DESCRIPTION OF THE TASK: From the first line of the data below through the line bearing "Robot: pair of", reproduce each line exactly; do not include pictures.

(Records from a dataset)
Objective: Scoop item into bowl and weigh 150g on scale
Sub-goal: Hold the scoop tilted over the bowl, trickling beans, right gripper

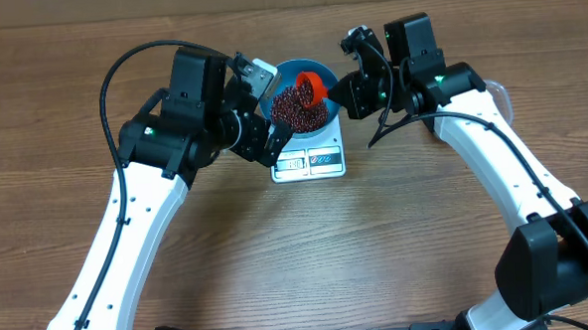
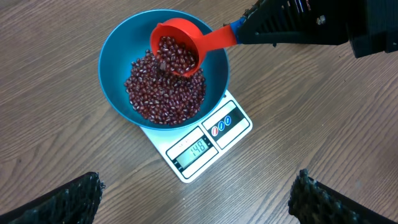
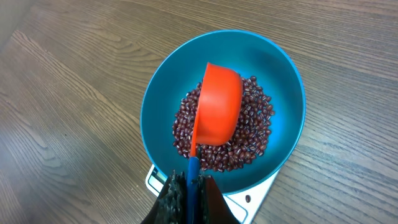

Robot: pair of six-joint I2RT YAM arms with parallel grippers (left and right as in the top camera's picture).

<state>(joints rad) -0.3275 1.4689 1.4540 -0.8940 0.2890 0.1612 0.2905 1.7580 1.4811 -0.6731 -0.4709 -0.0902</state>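
Left arm (image 1: 137, 207), right arm (image 1: 492, 156): white shells, black joints, black cables (image 1: 121, 68), green lights (image 1: 151, 130); left gripper (image 2: 196, 208) fingertips (image 2: 68, 199) black, knurled.

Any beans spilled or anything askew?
Nothing stands out. All beans lie in the bowl or the scoop tipped over it; the bowl sits on the scale, and no strays show on the table.

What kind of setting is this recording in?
Probably a robotics lab bench, not a kitchen: left arm and right arm at a wood-grain table, weighing beans in a blue bowl on a scale.
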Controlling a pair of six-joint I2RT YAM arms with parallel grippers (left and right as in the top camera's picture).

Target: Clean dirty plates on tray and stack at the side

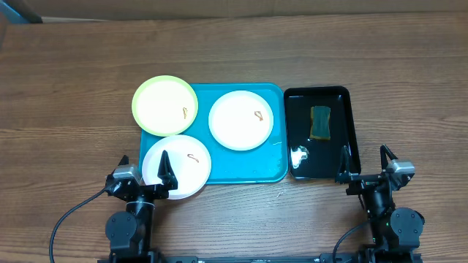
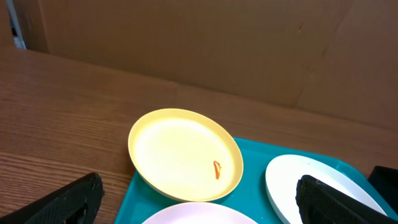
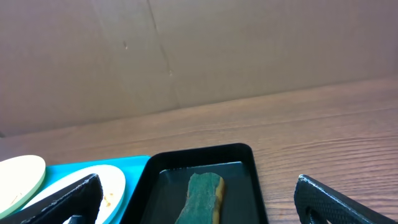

EXERCISE SOLUTION:
Objective: Scoop item into bowl and weigh 150g on scale
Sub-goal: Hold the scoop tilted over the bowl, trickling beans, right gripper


Robot: pair of six-joint I2RT YAM arms with parallel grippers (left and right as in the top camera's picture).

There is no more output to give.